**Problem to work on:** From the material that follows, count the lines with the word "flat" in them. Reply with the number only.

==================================================

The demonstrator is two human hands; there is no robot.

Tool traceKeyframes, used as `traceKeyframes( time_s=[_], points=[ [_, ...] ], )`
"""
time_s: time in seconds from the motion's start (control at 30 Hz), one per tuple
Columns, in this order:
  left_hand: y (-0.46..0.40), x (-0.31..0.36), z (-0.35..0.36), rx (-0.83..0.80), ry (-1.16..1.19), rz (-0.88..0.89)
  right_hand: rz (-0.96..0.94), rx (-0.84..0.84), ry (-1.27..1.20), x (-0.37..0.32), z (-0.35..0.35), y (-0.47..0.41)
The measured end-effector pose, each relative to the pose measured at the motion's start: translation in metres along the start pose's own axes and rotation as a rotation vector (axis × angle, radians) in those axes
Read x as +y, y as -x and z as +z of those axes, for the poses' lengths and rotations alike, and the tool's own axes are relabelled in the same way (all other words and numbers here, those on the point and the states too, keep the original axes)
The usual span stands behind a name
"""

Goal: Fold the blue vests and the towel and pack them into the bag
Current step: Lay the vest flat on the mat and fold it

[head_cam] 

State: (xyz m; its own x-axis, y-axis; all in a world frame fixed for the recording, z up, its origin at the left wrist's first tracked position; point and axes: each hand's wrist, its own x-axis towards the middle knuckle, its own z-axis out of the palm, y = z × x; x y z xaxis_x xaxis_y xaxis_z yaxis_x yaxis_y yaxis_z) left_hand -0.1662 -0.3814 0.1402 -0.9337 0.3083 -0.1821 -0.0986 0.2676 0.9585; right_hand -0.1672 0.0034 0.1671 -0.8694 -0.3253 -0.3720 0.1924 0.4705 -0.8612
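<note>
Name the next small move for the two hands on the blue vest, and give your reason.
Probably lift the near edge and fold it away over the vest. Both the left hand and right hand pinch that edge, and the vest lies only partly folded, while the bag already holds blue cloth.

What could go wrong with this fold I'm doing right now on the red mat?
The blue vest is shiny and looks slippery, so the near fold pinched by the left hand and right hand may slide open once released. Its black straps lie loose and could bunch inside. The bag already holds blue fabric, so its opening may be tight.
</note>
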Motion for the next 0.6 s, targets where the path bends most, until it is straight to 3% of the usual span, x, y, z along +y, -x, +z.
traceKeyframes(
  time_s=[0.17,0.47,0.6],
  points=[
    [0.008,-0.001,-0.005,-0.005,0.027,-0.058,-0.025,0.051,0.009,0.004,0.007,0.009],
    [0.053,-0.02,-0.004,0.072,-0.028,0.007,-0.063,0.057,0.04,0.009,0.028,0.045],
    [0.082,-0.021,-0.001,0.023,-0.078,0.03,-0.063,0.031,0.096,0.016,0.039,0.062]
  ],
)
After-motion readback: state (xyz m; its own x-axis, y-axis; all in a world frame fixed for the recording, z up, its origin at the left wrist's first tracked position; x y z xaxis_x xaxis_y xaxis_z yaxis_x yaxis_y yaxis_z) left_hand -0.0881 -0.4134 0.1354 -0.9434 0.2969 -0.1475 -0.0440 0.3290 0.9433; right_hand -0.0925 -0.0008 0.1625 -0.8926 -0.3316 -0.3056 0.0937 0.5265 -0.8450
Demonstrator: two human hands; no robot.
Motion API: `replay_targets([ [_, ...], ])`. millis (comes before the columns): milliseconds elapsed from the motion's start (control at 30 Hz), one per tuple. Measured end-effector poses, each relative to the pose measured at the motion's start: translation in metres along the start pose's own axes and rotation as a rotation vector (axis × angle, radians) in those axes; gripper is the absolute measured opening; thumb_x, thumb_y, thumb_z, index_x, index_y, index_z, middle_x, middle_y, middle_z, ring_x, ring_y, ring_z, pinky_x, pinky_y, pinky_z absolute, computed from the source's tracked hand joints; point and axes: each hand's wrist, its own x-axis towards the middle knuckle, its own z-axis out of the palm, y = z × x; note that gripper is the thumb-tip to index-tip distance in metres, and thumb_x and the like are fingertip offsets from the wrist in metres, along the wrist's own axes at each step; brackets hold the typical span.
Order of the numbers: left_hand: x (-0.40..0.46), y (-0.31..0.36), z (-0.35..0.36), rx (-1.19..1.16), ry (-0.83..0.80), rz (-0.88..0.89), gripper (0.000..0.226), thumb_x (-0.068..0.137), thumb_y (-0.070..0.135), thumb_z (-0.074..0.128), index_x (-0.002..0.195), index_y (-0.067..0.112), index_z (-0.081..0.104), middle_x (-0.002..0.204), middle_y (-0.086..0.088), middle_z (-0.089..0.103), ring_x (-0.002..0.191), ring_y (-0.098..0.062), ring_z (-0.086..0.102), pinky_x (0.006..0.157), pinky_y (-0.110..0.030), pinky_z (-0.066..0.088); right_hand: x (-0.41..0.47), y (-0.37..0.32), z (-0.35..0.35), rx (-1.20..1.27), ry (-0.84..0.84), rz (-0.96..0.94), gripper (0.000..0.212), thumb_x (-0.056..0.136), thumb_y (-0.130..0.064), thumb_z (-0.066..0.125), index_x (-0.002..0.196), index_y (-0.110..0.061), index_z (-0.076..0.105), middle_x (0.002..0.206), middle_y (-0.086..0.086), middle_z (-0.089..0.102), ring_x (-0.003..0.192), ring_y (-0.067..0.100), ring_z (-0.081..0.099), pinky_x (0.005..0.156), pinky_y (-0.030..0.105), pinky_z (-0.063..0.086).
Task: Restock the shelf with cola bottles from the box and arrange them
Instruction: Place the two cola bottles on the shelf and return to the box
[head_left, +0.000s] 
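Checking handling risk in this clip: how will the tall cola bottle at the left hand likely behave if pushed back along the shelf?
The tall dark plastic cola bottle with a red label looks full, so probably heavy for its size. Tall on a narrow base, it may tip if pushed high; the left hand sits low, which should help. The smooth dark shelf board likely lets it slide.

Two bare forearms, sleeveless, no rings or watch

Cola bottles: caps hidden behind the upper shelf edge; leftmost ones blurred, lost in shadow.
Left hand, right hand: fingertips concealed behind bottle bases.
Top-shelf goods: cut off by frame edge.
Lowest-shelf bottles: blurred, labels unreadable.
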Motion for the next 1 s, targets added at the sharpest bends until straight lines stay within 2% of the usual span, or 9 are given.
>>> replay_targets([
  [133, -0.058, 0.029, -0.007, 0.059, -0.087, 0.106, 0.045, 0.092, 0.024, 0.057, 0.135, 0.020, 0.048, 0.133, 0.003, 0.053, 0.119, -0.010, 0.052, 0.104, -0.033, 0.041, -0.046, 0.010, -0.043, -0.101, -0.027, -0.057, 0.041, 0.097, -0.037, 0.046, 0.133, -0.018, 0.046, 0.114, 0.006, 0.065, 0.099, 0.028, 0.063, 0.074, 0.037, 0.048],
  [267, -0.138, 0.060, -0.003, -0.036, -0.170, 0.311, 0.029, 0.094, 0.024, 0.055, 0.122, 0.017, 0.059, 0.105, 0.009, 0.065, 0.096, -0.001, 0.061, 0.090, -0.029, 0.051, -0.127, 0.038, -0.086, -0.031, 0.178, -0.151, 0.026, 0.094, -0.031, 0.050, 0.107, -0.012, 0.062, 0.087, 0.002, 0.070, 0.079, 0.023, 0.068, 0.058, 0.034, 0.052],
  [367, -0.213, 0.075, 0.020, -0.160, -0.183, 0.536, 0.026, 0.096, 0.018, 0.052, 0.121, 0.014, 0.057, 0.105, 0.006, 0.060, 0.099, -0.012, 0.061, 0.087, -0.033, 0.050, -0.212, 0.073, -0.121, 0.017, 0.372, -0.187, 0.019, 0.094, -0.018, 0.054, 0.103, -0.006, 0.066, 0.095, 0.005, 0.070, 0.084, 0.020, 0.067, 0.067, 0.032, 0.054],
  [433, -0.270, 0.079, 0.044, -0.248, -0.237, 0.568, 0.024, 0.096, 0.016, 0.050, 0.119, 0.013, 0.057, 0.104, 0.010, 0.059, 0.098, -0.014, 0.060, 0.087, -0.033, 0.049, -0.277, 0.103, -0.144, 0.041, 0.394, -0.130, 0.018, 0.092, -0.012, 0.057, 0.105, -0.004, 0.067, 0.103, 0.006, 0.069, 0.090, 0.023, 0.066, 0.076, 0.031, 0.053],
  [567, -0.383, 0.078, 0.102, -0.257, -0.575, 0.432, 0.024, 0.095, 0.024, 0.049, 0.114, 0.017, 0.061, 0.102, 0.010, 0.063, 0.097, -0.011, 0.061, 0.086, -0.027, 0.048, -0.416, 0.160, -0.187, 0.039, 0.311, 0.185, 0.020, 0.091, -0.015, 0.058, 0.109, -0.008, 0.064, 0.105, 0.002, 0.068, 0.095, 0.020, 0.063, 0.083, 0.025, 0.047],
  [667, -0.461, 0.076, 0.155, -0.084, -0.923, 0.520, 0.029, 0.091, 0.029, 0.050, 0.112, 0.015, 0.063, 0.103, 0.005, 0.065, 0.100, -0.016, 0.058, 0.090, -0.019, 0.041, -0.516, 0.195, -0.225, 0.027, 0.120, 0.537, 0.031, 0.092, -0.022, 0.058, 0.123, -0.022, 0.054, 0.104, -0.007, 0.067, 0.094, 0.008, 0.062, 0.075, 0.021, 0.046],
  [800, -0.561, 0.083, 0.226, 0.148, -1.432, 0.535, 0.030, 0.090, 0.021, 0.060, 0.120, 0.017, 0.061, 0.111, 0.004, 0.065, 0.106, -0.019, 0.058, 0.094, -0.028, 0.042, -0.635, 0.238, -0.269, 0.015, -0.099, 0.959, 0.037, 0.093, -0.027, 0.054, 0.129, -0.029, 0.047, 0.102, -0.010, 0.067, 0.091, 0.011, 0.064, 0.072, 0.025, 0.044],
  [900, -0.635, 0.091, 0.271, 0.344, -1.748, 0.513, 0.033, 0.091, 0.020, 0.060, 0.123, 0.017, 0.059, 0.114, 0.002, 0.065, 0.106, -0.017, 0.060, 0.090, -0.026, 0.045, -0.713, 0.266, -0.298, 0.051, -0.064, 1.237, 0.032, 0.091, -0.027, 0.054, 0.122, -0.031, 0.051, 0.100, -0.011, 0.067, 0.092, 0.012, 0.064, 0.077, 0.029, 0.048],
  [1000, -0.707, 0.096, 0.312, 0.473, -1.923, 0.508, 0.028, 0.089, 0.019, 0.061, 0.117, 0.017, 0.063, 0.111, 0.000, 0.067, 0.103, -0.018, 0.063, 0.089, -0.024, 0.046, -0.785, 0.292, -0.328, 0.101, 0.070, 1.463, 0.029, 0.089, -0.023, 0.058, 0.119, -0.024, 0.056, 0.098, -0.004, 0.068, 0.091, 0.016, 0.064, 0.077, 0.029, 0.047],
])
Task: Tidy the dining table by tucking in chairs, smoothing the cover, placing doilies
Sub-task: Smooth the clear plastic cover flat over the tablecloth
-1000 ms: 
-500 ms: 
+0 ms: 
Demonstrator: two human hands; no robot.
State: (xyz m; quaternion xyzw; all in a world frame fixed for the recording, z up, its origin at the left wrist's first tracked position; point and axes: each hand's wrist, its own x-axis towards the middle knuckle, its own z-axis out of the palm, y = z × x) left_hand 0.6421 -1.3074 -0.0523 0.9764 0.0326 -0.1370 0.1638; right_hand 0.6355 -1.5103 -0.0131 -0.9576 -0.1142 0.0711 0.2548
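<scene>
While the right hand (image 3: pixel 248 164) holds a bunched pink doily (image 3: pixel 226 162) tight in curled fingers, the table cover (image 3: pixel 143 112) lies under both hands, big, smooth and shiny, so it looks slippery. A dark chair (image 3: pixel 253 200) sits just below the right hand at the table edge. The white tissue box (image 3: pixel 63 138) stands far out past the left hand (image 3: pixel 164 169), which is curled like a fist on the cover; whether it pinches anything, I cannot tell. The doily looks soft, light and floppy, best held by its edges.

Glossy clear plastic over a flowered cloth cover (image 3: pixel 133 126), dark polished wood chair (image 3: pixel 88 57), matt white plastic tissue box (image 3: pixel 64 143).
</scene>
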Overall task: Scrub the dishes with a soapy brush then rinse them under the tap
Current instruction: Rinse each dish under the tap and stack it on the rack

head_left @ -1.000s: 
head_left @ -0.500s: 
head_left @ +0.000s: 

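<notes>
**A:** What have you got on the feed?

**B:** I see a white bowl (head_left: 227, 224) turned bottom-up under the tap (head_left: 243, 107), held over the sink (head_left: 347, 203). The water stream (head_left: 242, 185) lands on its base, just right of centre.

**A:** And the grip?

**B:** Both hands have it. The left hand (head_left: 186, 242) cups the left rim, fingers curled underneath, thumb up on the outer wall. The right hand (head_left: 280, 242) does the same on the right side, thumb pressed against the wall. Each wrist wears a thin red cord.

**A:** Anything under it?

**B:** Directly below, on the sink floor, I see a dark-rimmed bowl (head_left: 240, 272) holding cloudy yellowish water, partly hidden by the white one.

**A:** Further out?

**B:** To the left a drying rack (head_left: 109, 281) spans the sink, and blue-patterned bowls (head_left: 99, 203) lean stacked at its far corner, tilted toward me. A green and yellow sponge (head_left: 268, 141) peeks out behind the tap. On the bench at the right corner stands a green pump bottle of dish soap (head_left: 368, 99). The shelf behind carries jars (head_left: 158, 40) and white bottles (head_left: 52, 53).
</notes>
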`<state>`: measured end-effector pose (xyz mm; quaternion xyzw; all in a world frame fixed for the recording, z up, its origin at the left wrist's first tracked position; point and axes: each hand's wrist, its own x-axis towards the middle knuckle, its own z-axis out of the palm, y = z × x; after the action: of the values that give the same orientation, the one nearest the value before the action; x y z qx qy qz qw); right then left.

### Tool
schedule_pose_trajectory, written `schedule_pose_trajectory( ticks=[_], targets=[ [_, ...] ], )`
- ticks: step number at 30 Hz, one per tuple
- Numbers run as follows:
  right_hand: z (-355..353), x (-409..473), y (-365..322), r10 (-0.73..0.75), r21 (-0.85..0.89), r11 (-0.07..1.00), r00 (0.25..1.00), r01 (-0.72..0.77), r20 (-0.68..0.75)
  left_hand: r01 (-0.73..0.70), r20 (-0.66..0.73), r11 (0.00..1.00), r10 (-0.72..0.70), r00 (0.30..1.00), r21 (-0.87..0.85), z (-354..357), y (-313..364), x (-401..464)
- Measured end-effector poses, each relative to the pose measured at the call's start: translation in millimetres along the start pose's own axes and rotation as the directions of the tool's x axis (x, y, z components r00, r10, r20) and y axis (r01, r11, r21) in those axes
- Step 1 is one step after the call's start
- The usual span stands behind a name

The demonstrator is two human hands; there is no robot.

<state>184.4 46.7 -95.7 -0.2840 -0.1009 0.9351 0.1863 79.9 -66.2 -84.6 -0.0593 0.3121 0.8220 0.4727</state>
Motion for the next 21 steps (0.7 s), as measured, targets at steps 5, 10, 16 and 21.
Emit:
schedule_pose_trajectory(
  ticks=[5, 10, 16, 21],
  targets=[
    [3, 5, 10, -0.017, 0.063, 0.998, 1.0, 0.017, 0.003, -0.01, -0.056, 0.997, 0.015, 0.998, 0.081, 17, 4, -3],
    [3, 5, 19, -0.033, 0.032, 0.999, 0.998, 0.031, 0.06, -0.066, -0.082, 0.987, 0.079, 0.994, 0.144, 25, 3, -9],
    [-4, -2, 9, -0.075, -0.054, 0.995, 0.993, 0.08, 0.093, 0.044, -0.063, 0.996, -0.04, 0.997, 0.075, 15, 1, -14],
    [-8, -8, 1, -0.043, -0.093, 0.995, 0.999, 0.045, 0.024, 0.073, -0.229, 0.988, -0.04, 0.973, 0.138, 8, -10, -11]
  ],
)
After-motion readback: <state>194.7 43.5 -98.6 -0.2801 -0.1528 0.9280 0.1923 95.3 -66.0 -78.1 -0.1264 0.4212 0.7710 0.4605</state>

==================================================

**Result of this exercise:** 2